With its twenty-two episode run, Shiki does some amazing work. It has a strong beginning, middle and end, but not the kind of loud and boisterous one that you might think it needs. In addition to this run, the show also got a two OVA run with the home video release of it, which are 20.5 and 21.5 episodes. The first one is a great piece that shows some of what went on in the village during the final arc with all the action but without any of the main characters. We see the hunt that the ordinary villages went on to find the vampires and it’s brutal, sad and just incredibly bloody and tense, especially when they were fishing them out of the underground tunnel. The second OVA is a bit different as it follows just one side character, the wife from the roadside restaurant, as it goes back to the very beginning and shows what her life was like as all the chaos over the summer ensued and how she walked through the background of the final arc as it all went to hell – and how she contributed to a huge amount of it without anyone knowing. Both are side stories but involving non-main characters while greatly enhancing the overall story.
I adored Shiki when it first aired and I was won over again when I got into the first half of the series on Blu-ray. The second half is a different beast in some ways, but it’s one that is a proper, gradual build towards what must happen.

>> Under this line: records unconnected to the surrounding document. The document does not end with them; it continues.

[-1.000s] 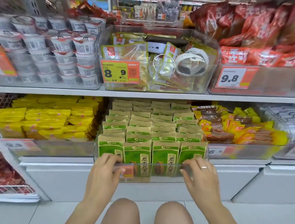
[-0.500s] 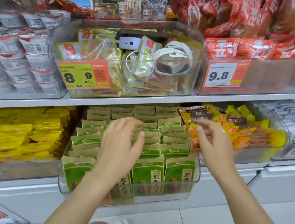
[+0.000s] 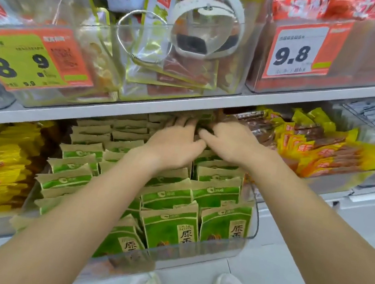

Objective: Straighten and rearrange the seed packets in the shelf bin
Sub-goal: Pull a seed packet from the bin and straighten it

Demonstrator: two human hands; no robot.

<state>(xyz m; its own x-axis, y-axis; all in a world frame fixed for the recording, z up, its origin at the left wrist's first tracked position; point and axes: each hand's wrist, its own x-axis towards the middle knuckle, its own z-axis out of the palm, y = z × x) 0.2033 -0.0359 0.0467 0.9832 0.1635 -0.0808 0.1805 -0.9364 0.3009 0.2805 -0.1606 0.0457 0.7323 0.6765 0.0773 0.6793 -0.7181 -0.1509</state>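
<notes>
Nearest me, the clear shelf bin (image 3: 253, 223) held green seed packets (image 3: 169, 227) standing in rows. Farther in, the left hand (image 3: 176, 145) and right hand (image 3: 231, 142) lay side by side on the back rows under the upper shelf (image 3: 186, 105); their fingertips were hidden, so the grip was unclear.
</notes>
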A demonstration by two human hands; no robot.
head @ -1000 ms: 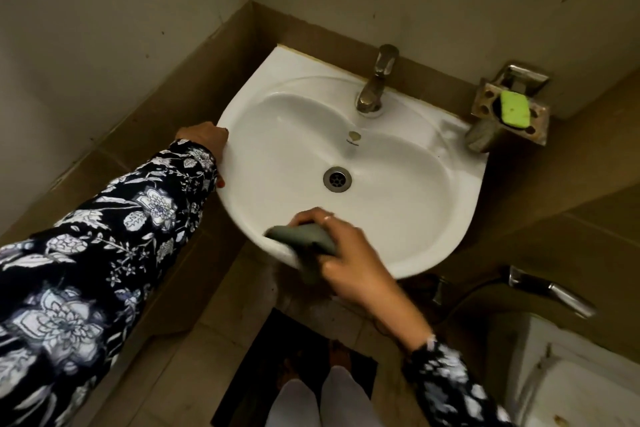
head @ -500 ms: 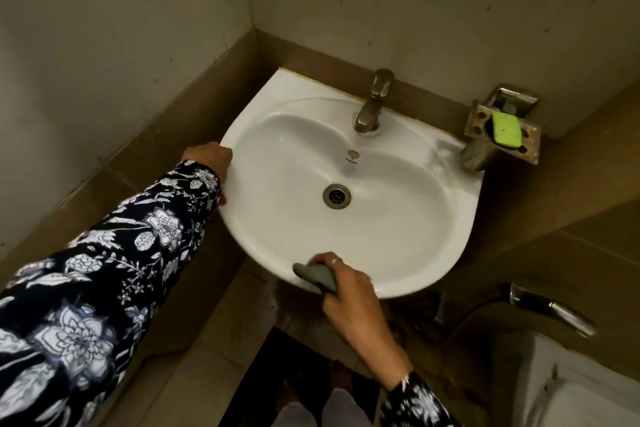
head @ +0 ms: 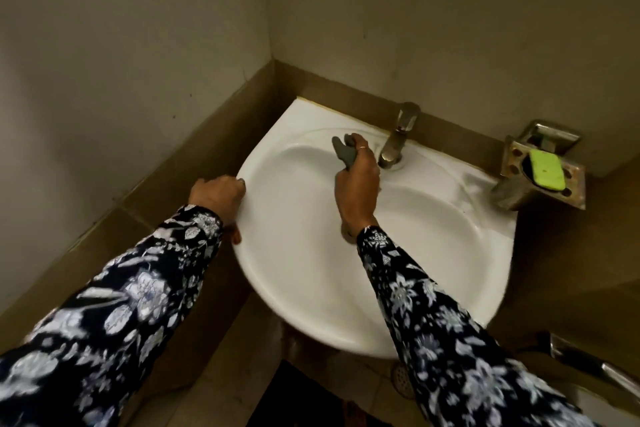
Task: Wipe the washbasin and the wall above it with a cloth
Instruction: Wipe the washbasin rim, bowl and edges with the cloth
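Observation:
A white washbasin [head: 450, 253] is fixed in the corner under a pale wall [head: 433, 28]. My right hand [head: 358, 184] is inside the bowl at its back, just left of the metal tap [head: 398, 139], and grips a grey cloth [head: 343, 151] that pokes out above the fingers. My left hand [head: 218, 194] holds the basin's left rim, thumb under the edge. My right forearm hides the drain.
A metal soap dish [head: 550, 170] with a green soap bar [head: 546, 171] hangs on the wall right of the basin. A chrome hose fitting [head: 588, 357] sits low at the right. Brown tiles line the wall's lower part [head: 214, 149]. A floor drain [head: 401, 376] lies below the basin.
My right hand carried the cloth from the basin's front rim across the bowl to the back beside the tap. The left hand stayed on the left rim. The view tilted upward.

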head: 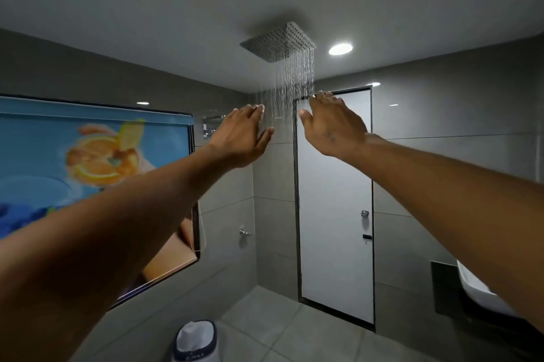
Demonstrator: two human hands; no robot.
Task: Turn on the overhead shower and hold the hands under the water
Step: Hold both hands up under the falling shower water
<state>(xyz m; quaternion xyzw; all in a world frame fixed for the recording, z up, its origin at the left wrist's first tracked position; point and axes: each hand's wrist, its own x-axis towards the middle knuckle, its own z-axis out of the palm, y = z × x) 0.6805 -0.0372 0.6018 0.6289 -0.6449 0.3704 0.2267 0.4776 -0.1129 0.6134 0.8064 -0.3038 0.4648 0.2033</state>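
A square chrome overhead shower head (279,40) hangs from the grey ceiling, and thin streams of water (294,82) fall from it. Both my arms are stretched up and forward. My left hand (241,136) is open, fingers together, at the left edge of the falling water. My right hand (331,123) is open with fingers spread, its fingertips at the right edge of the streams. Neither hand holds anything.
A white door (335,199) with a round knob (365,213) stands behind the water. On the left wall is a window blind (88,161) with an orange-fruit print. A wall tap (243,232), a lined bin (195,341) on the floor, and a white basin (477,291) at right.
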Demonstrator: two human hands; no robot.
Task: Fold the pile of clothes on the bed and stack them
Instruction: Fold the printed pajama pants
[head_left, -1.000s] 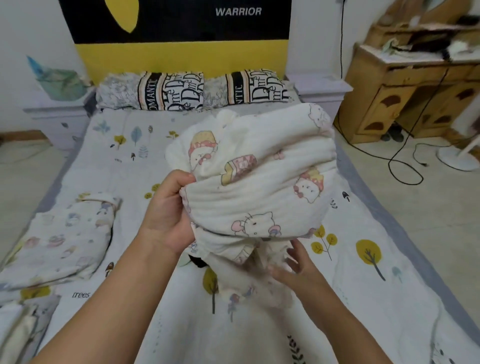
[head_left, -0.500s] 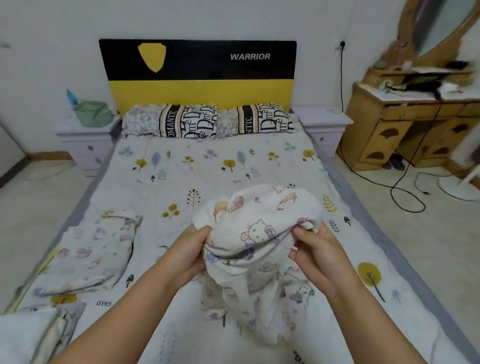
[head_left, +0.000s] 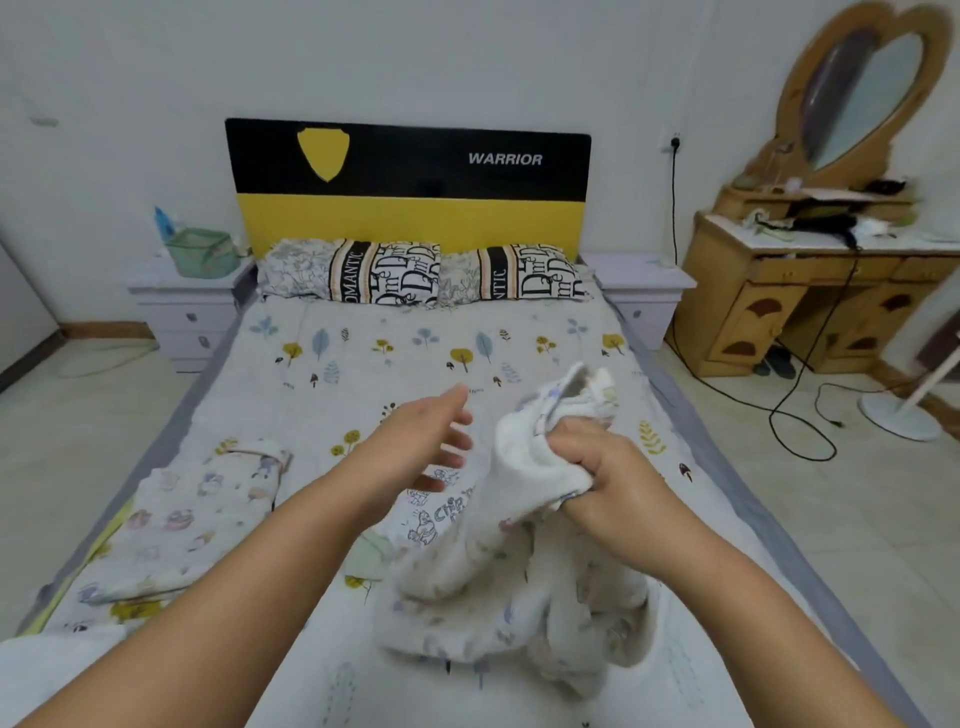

And it’s not just a short and abbreviated ending, but one that makes every kill count in a significant way. The progression of the story across several key characters and arcs with the interconnected nature of so much of it reaches its conclusion here and does so in really the only way possible. It doesn’t feel like it skimps in the slightest and the way so many things happen, so many smaller characters have emotional and important moments, highlights just how well all that tension and foundation laying early on pays off. Shiki is a quiet and unknown classic, one of the best series I’ve seen in the last decade and one of the best horror shows I’ve seen.
Japanese Dolby TrueHD 2.0 Language, English Dolby TrueHD 5.1 Language, English Subtitles, Episodes 18 & 22 Commentary, Preview Featurette Vols. 5-9, Textless Opening Song, Textless Closing Song
Content Grade: A+
Audio Grade: A-
Video Grade: A
Packaging Grade: A-
Menu Grade: B
Extras Grade: B+
Released By: FUNimation
Release Date: May 29th, 2012
Running Time: 300 Minutes
Video Encoding: 1080p AVC
Aspect Ratio: 1.78:1 Widescreen
Sony KDL70R550A 70″ LED 1080P HDTV, Sony PlayStation3 Blu-ray player via HDMI set to 1080p, Onkyo TX-SR605 Receiver and Panasonic SB-TP20S Multi-Channel Speaker System With 100-Watt Subwoofer.